Ed stared at the sock. "It's the exact same red," he agreed. "Cashmere, huh? Who would be insane enough to shell out the cen for smelly feet? Oh, you know what? I just thought of someone..."
Al let out a little laugh. "The colonel would never spend that much money on a pair of socks."
"Yeah, you're right. He'd probably trick some poor unsuspecting woman into getting them for him. Must be plushy, walking on cashmere."
"I cleaned it, so you could wear it. If you want to."
Al's half-downcast eyes glanced up to check Ed's reaction. Under that sad little look, Ed didn't have the heart to share his disgust with the idea. Instead, he promptly sat on the ground, pulled his right shoe off, and drew the sock over his toes.

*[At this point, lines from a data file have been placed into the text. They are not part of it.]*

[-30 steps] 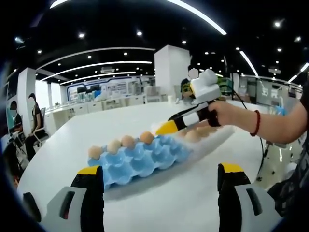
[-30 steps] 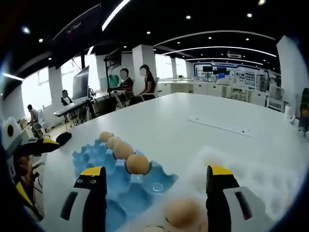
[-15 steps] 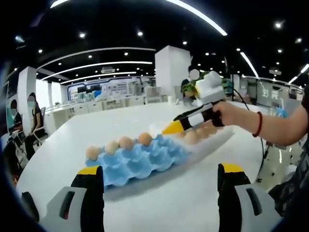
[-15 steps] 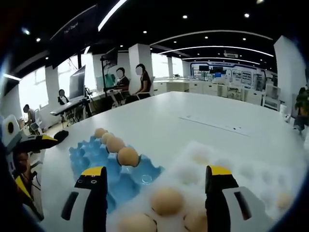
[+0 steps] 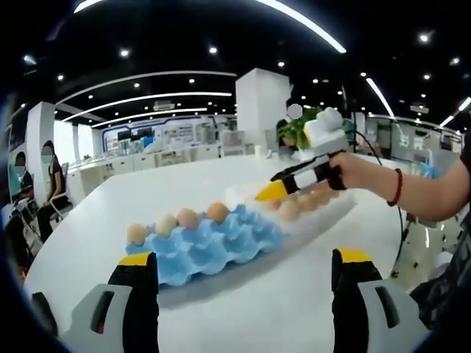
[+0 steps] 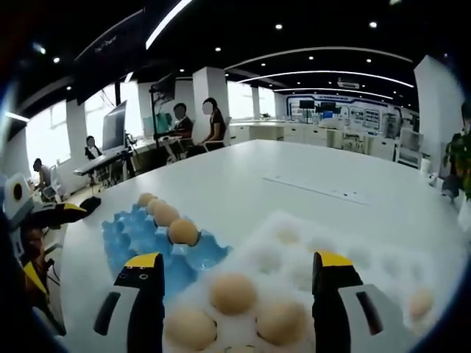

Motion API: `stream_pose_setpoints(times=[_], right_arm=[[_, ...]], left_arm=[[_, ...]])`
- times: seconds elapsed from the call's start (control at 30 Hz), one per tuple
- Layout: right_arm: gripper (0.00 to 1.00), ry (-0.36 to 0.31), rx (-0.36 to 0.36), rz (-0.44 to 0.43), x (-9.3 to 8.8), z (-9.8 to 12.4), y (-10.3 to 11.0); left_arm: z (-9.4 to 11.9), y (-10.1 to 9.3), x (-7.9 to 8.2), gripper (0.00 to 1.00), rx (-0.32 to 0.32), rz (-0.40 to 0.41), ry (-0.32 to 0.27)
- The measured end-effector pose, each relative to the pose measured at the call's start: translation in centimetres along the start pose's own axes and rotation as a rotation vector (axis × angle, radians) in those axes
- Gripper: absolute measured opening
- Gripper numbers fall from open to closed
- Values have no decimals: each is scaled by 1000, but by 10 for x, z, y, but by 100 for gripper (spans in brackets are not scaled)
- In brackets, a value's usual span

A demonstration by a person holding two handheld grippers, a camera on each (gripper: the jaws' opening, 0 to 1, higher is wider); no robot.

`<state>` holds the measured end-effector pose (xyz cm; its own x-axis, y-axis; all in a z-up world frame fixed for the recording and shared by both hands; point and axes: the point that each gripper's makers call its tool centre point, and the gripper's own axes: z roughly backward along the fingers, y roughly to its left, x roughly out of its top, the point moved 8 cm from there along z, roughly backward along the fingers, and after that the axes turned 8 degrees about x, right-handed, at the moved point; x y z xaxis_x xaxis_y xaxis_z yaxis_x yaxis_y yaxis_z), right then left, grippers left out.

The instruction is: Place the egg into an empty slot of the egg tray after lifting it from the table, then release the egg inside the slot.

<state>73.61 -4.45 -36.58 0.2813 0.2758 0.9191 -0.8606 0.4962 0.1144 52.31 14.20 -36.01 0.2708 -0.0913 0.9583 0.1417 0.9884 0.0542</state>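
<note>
Four eggs [image 6: 167, 216] in blue tray [image 6: 125, 234] — right gripper [image 6: 234, 283] open, empty

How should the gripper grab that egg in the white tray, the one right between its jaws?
Probably from above, the right gripper closing on the egg's rounded sides around its widest part. It sits in a white tray cup with neighbours close, so only the upper part is free.

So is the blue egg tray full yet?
No. The blue egg tray holds four eggs in one edge row; its other slots show bare blue in both views.
</note>
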Motion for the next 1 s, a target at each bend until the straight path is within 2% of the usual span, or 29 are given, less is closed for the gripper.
stream_pose_setpoints(times=[1.0], right_arm=[[83,13,-49,-8,-10,24,-24]], left_arm=[[-8,-3,-1,99,3,-1,13]])
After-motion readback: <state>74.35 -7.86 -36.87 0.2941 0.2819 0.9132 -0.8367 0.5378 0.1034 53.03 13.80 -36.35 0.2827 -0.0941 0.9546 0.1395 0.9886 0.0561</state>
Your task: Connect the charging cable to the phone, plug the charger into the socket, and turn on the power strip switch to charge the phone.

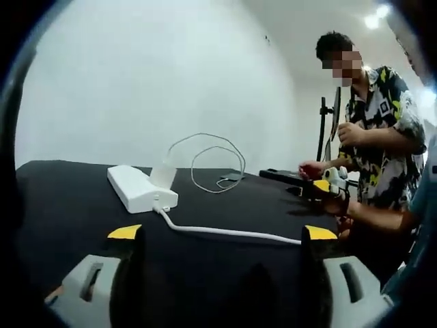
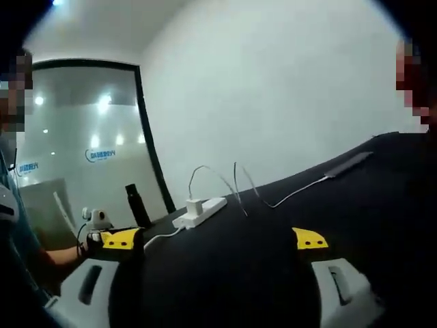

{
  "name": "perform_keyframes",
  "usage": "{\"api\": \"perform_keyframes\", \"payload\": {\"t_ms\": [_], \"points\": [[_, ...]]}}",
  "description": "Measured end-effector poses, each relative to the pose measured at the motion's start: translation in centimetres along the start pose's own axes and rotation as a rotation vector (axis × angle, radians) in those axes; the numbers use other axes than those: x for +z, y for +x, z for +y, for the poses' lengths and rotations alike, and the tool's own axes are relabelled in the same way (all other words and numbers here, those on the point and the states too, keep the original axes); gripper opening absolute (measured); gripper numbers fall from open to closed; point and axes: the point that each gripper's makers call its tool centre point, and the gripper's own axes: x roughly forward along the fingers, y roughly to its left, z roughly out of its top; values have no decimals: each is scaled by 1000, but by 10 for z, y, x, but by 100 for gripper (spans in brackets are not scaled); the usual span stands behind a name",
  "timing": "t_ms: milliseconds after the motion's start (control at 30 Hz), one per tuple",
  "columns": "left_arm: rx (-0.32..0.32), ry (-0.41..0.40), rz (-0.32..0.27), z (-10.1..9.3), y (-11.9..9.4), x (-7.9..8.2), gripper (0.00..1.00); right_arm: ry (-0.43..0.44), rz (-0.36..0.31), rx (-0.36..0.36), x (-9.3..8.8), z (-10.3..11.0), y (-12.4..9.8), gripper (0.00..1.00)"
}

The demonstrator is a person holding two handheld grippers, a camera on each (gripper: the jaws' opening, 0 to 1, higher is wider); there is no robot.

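A white power strip (image 1: 140, 189) lies on the black table (image 1: 68, 205), with a white charger (image 1: 164, 174) standing in it. Its thin cable (image 1: 218, 160) loops up and back down to a small grey shape on the far side. My left gripper (image 1: 222, 236) is open, short of the strip. The right gripper (image 1: 326, 186) shows at the table's right edge in a hand. In the right gripper view, the strip (image 2: 201, 212) and charger (image 2: 196, 204) sit ahead; the cable (image 2: 300, 191) runs to a dark flat phone (image 2: 348, 164). My right gripper (image 2: 216, 240) is open and holds nothing.
The strip's thick white cord (image 1: 225, 232) crosses the table toward the right edge. A person in a patterned shirt (image 1: 382, 130) stands at the right. A black bottle (image 2: 136, 203) stands beyond the table edge, with a glass wall behind it.
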Motion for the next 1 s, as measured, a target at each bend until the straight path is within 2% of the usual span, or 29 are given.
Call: {"api": "perform_keyframes", "payload": {"t_ms": [400, 1000], "points": [[3, 12, 4, 1, -1, -1, 85, -2, 5, -7, -1, -2, 0, 82], [5, 30, 10, 0, -1, -3, 84, 32, -23, -11, 4, -7, -2, 80]]}}
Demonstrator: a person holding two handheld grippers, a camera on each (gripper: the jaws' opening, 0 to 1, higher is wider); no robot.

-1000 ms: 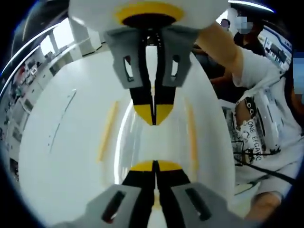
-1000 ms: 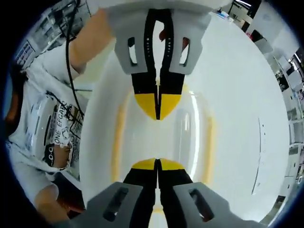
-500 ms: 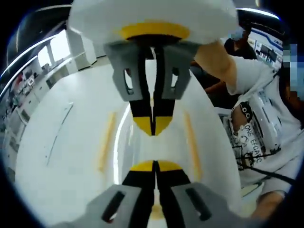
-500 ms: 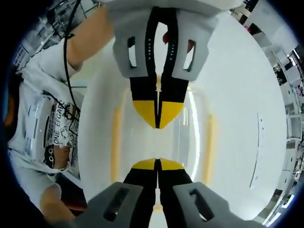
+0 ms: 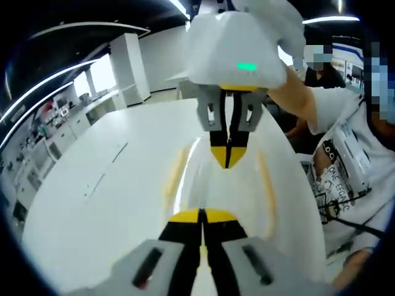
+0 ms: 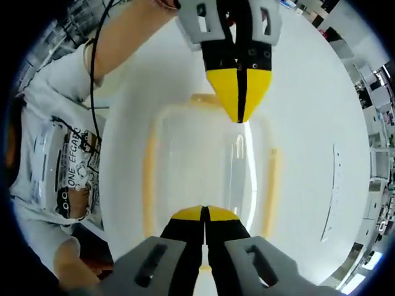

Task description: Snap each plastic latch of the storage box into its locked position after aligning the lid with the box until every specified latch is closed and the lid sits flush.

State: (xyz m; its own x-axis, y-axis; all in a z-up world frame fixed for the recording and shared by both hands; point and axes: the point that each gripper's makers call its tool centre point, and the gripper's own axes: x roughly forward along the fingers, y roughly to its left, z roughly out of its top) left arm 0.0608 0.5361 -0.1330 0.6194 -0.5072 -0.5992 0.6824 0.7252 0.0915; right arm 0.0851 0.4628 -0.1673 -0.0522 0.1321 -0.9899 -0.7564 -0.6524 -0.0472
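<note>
I am looking down on the storage box (image 6: 207, 163), which is lying on the white table (image 6: 308, 92) between my grippers. My right gripper (image 6: 204, 213) is holding its jaws pressed together, empty, and so is my left gripper (image 6: 239, 111) opposite. The clear lid (image 5: 222, 185) is glaring; its yellow latches (image 6: 148, 169) are probably down, though blurred.

Large white round-edged table (image 5: 92, 203) underneath, thin dark seam line (image 5: 105, 169) across top. Person in white printed t-shirt (image 5: 345, 179) at table edge, black cable (image 6: 92, 68) running over shirt. White square pillar (image 5: 129, 68) behind table. Bright windows (image 5: 102, 74) and cluttered shelving (image 5: 37, 126) along far wall. Ceiling light strips (image 5: 74, 28) overhead.
</note>
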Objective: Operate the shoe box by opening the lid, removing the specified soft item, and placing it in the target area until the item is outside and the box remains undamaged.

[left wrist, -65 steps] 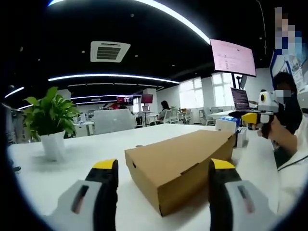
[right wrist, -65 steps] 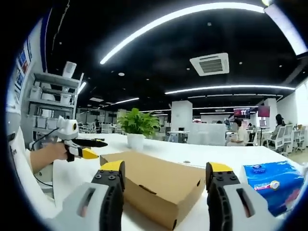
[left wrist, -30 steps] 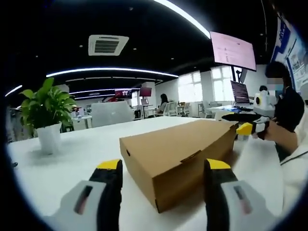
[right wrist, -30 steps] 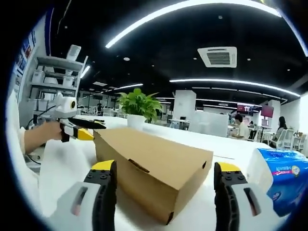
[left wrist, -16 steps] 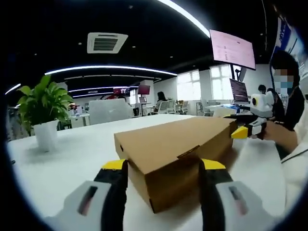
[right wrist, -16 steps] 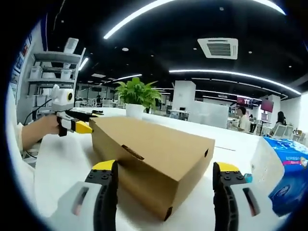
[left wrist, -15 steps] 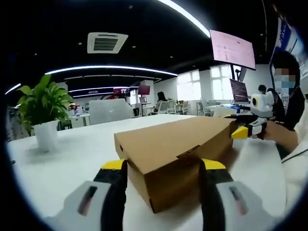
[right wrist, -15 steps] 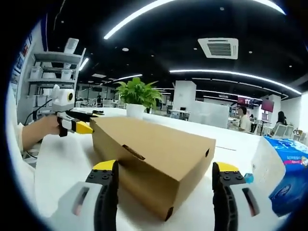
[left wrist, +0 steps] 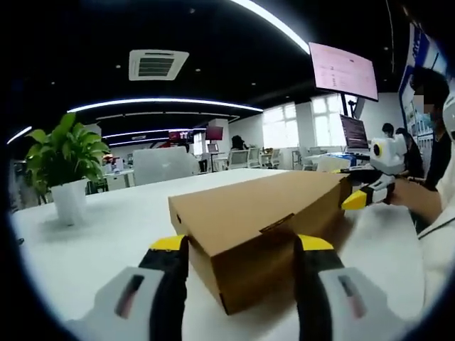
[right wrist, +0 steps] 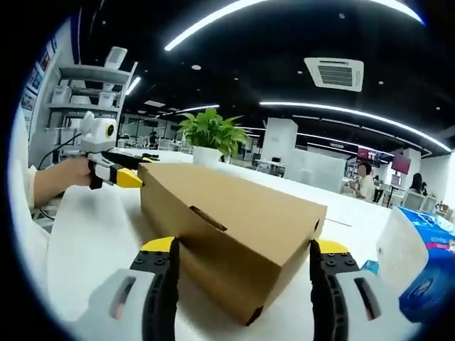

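The brown cardboard shoe box lies shut on the white table, one short end toward each camera. My left gripper is open, its yellow-tipped jaws standing either side of the near end of the box. In the right gripper view the box runs away to the left, and my right gripper is open astride its near end. The right gripper also shows at the far end in the left gripper view, and the left gripper at the far end in the right gripper view. The box's contents are hidden.
A potted green plant stands on the table at the left, and the plant appears behind the box in the right gripper view. A blue tissue pack lies at the right. A person's hand holds the left gripper. Shelving stands at the back left.
Both cameras have come closer and lower to the box, whose ends now sit between the jaws. Each pair of jaws has narrowed slightly. The box stays shut and in place.
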### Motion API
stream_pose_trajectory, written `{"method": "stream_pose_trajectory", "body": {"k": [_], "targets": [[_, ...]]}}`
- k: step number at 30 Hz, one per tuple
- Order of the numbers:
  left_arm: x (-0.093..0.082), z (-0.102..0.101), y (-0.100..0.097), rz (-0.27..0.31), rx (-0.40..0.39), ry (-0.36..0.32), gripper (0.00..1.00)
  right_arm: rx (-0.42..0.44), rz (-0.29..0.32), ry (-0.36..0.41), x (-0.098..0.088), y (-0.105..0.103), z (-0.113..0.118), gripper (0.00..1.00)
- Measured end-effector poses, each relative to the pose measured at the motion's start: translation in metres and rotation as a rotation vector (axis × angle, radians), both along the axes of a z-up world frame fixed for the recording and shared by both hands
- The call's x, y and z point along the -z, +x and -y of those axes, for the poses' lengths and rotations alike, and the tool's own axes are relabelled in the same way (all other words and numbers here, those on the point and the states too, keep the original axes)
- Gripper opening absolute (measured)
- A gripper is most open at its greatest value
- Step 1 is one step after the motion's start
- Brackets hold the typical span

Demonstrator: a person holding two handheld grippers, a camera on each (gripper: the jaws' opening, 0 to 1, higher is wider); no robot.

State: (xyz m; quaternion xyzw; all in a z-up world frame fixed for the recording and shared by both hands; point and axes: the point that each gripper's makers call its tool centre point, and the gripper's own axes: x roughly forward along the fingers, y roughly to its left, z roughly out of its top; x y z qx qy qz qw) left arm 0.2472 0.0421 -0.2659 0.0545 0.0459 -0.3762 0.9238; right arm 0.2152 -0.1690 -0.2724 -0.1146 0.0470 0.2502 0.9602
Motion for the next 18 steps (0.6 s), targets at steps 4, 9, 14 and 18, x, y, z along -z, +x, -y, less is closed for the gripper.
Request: {"method": "stream_pose_trajectory", "body": {"k": [4, 9, 14, 18], "targets": [[0.000, 0.005, -0.005, 0.000, -0.006, 0.003, 0.61, -0.003, -0.005, 0.004, 0.000, -0.005, 0.005, 0.77], [0.002, 0.012, -0.014, 0.019, -0.004, 0.042, 0.60, -0.007, -0.012, 0.000, -0.001, -0.012, 0.010, 0.77], [0.001, 0.015, -0.017, 0.011, -0.006, 0.037, 0.61, -0.011, -0.019, -0.003, -0.001, -0.015, 0.014, 0.77], [0.000, 0.019, -0.025, 0.000, 0.002, 0.002, 0.60, -0.023, -0.029, -0.003, -0.001, -0.016, 0.021, 0.77]]}}
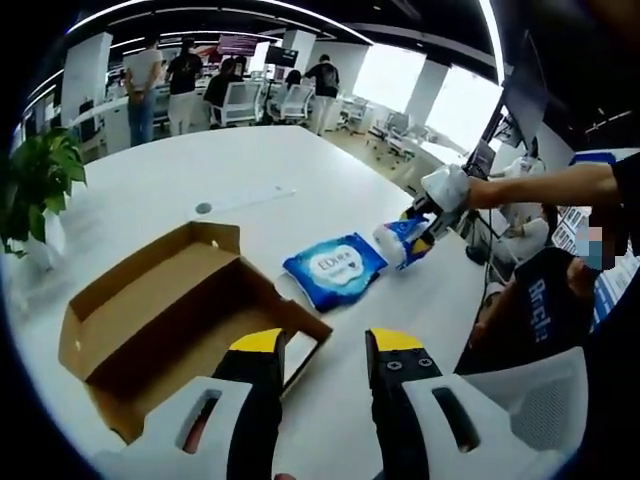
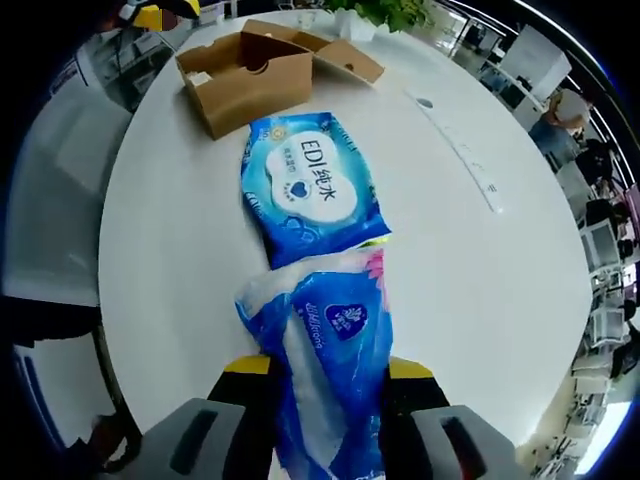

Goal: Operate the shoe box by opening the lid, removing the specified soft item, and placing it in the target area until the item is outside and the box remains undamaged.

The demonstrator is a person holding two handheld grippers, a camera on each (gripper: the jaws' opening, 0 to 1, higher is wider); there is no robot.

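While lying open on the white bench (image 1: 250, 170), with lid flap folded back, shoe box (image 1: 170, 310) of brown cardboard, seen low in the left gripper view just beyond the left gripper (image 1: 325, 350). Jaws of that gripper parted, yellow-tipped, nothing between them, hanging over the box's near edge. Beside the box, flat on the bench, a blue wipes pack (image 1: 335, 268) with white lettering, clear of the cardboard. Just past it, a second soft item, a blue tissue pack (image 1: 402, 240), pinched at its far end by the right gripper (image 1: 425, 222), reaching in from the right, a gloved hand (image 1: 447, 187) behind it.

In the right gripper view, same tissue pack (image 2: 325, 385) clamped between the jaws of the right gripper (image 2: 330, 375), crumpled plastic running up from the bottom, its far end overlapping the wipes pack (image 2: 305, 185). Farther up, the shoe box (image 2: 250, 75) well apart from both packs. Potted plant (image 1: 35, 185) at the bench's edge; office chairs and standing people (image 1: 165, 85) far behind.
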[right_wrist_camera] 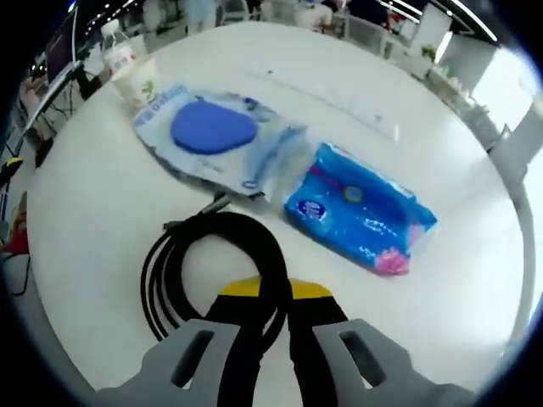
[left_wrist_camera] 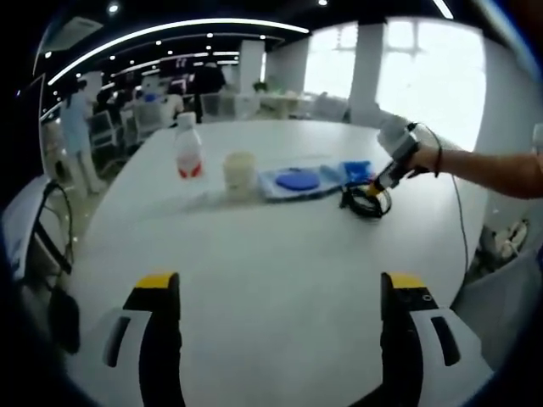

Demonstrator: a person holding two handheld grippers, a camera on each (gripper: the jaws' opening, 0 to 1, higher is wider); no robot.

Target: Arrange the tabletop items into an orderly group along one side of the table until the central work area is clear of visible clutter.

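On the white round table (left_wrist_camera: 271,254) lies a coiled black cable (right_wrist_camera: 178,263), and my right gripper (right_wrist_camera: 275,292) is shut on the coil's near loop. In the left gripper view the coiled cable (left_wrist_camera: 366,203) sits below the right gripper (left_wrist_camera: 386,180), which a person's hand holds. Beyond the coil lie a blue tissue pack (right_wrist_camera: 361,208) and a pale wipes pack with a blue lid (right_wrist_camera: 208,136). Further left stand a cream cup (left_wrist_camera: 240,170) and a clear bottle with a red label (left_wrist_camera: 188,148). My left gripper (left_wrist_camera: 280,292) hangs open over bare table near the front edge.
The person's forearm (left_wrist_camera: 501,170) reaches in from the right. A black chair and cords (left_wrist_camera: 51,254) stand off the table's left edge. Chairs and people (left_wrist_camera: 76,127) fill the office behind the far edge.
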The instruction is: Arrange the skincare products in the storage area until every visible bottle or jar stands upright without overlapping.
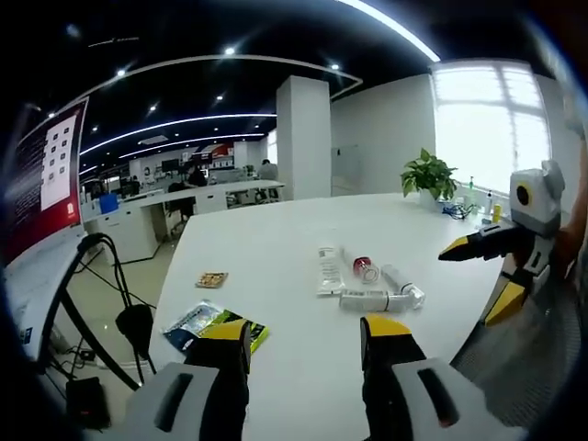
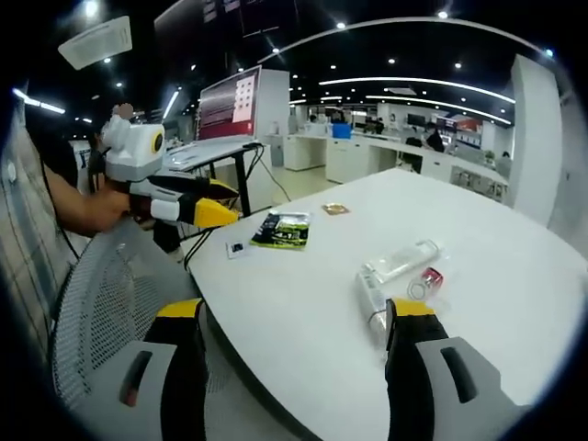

"It feels like... like a cloud," Ed exclaimed, eyes widening at the luxurious softness enveloping his foot.
Al grinned, pleased with the response. "Do we have to go back to the hospital right away?" he asked after a moment's silence.
Ed frowned. After all that, it seemed Al was still bent on straining himself. "I guess not," he relented cautiously. "Why?"
"There's a barber on Palace Square Lieutenant Havoc told me about, when he arrived at the hospital yesterday."
The grin was only on Ed's face for a second before he schooled his expression into careless nonchalance. "Sure, guess we could drop in."
Al pretended his legs didn't hurt, that the butterflies in his stomach was from his vertigo and not nerves, and most definitely that he was not fighting the urge to hug his brother for the simple delight in Ed's voice.